# What you should do
From the material below, reproduce exactly the stretch of lines that begins with the line holding "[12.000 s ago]" and ends with the line holding "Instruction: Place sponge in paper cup", skipping the pictures.

== Record extracts

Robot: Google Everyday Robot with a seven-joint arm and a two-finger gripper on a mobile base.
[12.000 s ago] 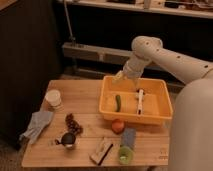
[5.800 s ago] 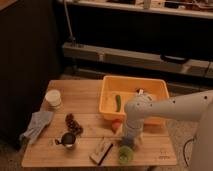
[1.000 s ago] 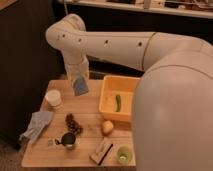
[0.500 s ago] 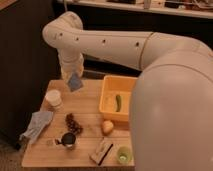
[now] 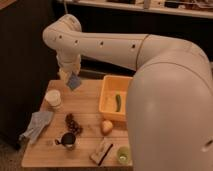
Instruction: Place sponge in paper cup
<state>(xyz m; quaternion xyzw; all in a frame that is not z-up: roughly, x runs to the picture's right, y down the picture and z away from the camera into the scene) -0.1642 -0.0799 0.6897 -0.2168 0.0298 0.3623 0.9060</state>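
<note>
One gripper (image 5: 68,75), at the end of the white arm, up in the air above the paper cup (image 5: 53,98) and a little to its right. Clenched on the blue sponge (image 5: 74,82), held by its upper part, tilted, dangling below the fingers. Clear of the paper cup: higher than its rim and off to the right, not touching. Paper cup itself upright, mouth open, standing near the left end of the wooden table (image 5: 86,95). Right of the paper cup, well apart: a yellow bin (image 5: 104,100) with a green vegetable (image 5: 118,102) lying inside. In front of the paper cup, toward the near-left corner: a crumpled blue cloth (image 5: 37,125), partly over the table edge. Nearer the camera and slightly right of the paper cup: a dark knobbly cluster (image 5: 73,123), and just beyond that a small metal cup (image 5: 68,141). Farther right of the paper cup, just beside the bin's near wall: a pale round fruit (image 5: 106,126). Farthest from the paper cup, along the near edge: a flat box (image 5: 101,151) and a green cup (image 5: 123,155), side by side.
</note>
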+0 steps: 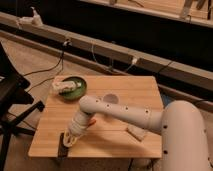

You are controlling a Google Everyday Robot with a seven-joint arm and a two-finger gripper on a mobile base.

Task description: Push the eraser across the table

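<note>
A pale rectangular block, which looks like the eraser (136,132), lies on the wooden table (130,85) near its front right, partly under my white arm (120,112). My gripper (64,144) is at the table's front left edge, pointing down, well to the left of the eraser and apart from it. A small orange object (92,121) shows just beside my wrist.
A green bowl (76,88) holding a whitish object (63,87) sits at the table's back left. A pale round ring (111,98) lies near the middle. A black chair (12,100) stands left of the table. Cables (55,65) run along the floor behind.
</note>
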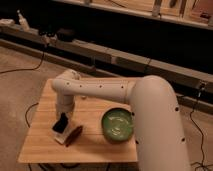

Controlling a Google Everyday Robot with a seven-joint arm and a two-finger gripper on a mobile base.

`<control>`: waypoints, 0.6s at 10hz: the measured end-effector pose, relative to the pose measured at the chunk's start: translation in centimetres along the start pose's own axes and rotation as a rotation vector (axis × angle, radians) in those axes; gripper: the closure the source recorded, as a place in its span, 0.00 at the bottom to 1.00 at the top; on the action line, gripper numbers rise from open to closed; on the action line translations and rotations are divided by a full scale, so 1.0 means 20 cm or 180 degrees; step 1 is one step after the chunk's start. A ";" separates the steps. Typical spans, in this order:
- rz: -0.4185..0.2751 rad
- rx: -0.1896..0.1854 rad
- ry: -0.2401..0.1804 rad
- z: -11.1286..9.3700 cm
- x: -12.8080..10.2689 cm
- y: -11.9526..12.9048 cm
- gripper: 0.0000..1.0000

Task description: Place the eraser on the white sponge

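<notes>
- The large white robot arm (155, 125) fills the near right of the view, its thick rounded segment rising from the bottom edge and bending left across the table.
- The light wooden slatted table (45, 147) stands on a tan floor, its front edge closest to the camera.
- Near the table's front left, the small flat white rectangular sponge (64, 138) lies on the wood, with a dark reddish-brown item (75, 133) just beside it on its right.
- The small flat black rectangular eraser (62, 124) stands tilted over the white sponge, its lower end at or just above the pad; whether they touch cannot be told.
- The gripper (63, 121) hangs straight down from the arm's wrist right at the eraser; I cannot tell whether it is clamped on the eraser or has let it go.
- The round green bowl (118, 126) sits to the right of the sponge, partly behind the arm.
- Beyond the table, black cables (22, 67) trail over the floor.
- Farthest back, a long dark shelf unit (125, 45) runs across the whole view.
</notes>
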 end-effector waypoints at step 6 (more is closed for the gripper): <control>0.0035 -0.0064 -0.0061 0.02 -0.06 -0.01 0.20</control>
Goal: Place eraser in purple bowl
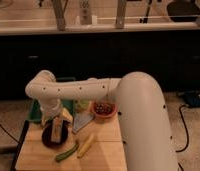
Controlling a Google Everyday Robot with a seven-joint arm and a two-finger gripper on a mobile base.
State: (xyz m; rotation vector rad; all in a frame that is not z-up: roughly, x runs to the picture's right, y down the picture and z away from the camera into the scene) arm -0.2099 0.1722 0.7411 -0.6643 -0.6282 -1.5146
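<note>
Robot test lab on the evidence: white robot arm, gripper low over a wooden table, loose cable on speckled floor, long dark counter behind.

no legible text or labels
</note>
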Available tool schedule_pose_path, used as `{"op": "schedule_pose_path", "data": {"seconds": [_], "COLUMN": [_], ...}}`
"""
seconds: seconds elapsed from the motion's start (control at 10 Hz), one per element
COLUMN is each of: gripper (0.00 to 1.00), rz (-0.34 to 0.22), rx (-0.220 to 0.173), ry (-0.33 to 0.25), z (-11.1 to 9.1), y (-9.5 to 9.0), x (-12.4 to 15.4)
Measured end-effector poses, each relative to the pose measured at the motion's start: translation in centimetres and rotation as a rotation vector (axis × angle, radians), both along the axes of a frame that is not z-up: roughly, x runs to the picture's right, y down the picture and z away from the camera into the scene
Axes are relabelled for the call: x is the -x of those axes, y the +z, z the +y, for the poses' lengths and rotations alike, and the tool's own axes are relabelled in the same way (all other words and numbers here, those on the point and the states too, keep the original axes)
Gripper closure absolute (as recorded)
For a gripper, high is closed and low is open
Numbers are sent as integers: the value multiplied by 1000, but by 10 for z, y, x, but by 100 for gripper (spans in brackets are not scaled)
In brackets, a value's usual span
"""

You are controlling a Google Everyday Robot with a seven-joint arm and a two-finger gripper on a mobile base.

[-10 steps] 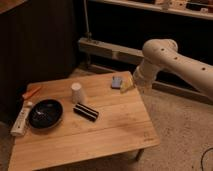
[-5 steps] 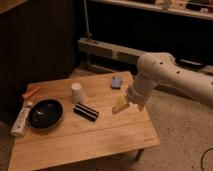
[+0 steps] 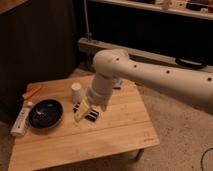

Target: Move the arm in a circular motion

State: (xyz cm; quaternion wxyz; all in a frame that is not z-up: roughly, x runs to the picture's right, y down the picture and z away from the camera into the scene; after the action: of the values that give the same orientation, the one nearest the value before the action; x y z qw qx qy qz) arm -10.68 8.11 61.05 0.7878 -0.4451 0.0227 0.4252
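Note:
The large white arm [image 3: 150,75] reaches in from the right, its rounded elbow joint [image 3: 111,61] over the low wooden table [image 3: 115,130]. From the elbow a thick segment drops down and left to the pale tapered gripper [image 3: 81,114]. The gripper hangs just above the table's middle, right over a black rectangular object [image 3: 90,116] and close in front of a small white cup [image 3: 76,92].
A black bowl [image 3: 45,113] sits at the table's left, with a white remote-like object [image 3: 21,120] beside it and an orange item [image 3: 31,93] at the far left corner. A small grey object [image 3: 118,84] lies behind the arm. Dark cabinets stand behind the table.
The arm has swept left and forward across the table, from its right rear toward the middle. The gripper now hangs over the black rectangular object. The table objects have not moved.

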Motion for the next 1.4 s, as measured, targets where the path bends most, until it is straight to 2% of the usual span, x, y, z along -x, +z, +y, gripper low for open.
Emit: {"op": "schedule_pose_path", "data": {"seconds": [0.2,0.4,0.5,0.7,0.8,0.9,1.1,1.2,1.4], "gripper": [20,20,20,20,20,20,20,20,20], "rz": [-22,-7,17,69,101,149,225,265,314], "rx": [-40,-73,-86,-97,-96,-88,-68,-50,-25], "ry": [7,42,77,141,176,219,265,293,329], "z": [-33,-68,-91,-121,-131,-138,-132,-119,-95], "y": [16,37,53,79,90,104,115,118,115], "x": [33,37,27,-1,-20,-50,-101,-131,-170]}}
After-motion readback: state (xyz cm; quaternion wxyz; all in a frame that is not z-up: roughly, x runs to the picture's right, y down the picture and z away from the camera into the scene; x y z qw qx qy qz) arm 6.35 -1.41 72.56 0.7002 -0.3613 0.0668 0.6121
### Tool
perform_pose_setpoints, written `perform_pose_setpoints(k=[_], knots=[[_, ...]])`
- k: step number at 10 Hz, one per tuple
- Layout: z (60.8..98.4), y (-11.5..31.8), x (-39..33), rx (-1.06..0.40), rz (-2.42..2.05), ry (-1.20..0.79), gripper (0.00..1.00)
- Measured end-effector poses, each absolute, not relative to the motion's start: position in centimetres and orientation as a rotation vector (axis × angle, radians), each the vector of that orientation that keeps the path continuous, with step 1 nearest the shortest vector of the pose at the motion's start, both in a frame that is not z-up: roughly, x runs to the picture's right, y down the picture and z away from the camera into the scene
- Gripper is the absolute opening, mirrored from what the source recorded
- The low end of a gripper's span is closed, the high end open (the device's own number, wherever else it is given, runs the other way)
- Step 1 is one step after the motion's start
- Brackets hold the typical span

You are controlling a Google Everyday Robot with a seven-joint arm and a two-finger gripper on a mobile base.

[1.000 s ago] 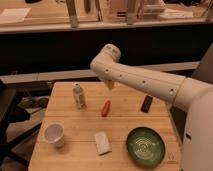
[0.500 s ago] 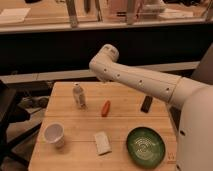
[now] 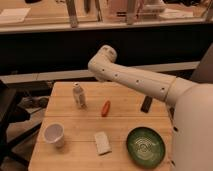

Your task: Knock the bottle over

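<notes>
currently the bottle [image 3: 79, 95] stands upright at the desk's [image 3: 125, 120] 10 o'clock, apart from the arm [image 3: 135, 80]. the end effector [image 3: 146, 104], a dark tip showing below the arm near 3 o'clock, is pressed together and pinches nothing. a carrot [image 3: 105, 108] lies mid-desk, near the bottle at its 4 o'clock. cup [image 3: 54, 135] at 8 o'clock, bowl [image 3: 145, 146] at 5.

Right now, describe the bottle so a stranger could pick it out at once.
On the wooden table, look at the far left part, left of the pincer hanging under the white arm by the right edge. The bottle stands upright there, left of the orange-red object: slim, pale grey-white, capped, unlike the open white cup nearer the front.
</notes>
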State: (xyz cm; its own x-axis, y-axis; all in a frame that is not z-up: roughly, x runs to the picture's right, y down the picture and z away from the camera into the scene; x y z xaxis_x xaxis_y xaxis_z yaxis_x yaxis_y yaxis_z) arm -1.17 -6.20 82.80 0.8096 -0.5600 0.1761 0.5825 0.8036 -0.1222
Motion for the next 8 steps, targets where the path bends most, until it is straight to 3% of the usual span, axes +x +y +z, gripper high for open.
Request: perform_pose_setpoints(k=[8], knots=[[85.2,-6.5,-3.8,-0.153,-0.643,-0.184,0.02]])
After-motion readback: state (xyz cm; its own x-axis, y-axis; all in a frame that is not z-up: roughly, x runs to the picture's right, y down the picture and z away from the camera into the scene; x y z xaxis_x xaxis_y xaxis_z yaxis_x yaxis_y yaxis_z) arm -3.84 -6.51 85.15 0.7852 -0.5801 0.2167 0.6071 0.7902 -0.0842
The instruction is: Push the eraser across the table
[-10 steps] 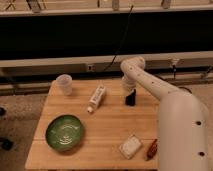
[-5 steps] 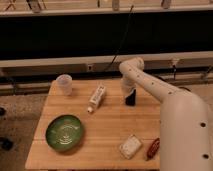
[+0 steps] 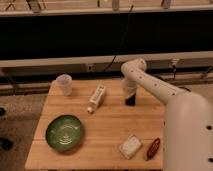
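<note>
Tool shifted slightly right, eraser directly beneath

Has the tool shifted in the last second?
No, not noticeably. The tool hangs low over the far side of the table, right of the bottle, with the same gap to it as before.

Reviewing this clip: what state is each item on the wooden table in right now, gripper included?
Clear plastic cup: upright, far-left corner.
White bottle: lying on its side.
Green round bowl: upright, looks empty.
Pale whitish rectangular block: lying flat, near edge.
Red-brown oblong object: lying flat beside that block.
Gripper: pointing down over the light wooden table.
Small black eraser: on the table, at the gripper's tip.
</note>
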Controlling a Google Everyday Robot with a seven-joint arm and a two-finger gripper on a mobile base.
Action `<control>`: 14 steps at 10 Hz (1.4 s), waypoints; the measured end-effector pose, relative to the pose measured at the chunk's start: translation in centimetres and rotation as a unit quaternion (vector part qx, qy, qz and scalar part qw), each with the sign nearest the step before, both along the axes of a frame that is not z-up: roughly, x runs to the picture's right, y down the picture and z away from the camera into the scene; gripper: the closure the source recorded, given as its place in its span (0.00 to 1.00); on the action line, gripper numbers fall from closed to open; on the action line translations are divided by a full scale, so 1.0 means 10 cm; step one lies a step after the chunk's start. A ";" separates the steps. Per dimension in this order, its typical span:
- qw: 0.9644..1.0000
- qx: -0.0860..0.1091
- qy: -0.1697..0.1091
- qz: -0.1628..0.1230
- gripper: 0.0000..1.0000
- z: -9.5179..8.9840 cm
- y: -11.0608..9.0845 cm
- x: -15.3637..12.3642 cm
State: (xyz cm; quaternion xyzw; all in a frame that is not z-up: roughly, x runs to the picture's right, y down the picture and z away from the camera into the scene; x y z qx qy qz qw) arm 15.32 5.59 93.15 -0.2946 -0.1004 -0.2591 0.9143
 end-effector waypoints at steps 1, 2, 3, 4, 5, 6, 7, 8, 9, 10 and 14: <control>1.000 0.001 0.001 0.002 0.99 0.00 -0.01 0.00; 1.000 0.000 0.010 0.006 0.99 -0.01 -0.03 0.04; 1.000 -0.002 0.020 0.012 0.99 -0.03 -0.06 0.12; 0.999 -0.002 0.030 0.014 0.99 -0.04 -0.09 0.24; 0.999 0.000 0.048 0.022 0.99 -0.05 -0.12 0.43; 0.998 0.001 0.062 0.029 0.99 -0.05 -0.14 0.57; 0.996 0.002 0.077 0.038 0.99 -0.04 -0.16 0.71; 0.995 0.004 0.090 0.047 0.99 -0.01 -0.17 0.83; 0.994 0.004 0.098 0.053 0.99 0.03 -0.17 0.91; 0.993 0.003 0.105 0.058 0.99 0.08 -0.18 0.98; 0.992 -0.008 0.102 0.075 0.99 0.35 -0.16 1.02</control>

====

# Exercise answer
[12.000 s ago] 
[5.800 s ago] 
[1.000 s ago] 
[0.500 s ago] 
[now] 
Instruction: Place sponge in paper cup

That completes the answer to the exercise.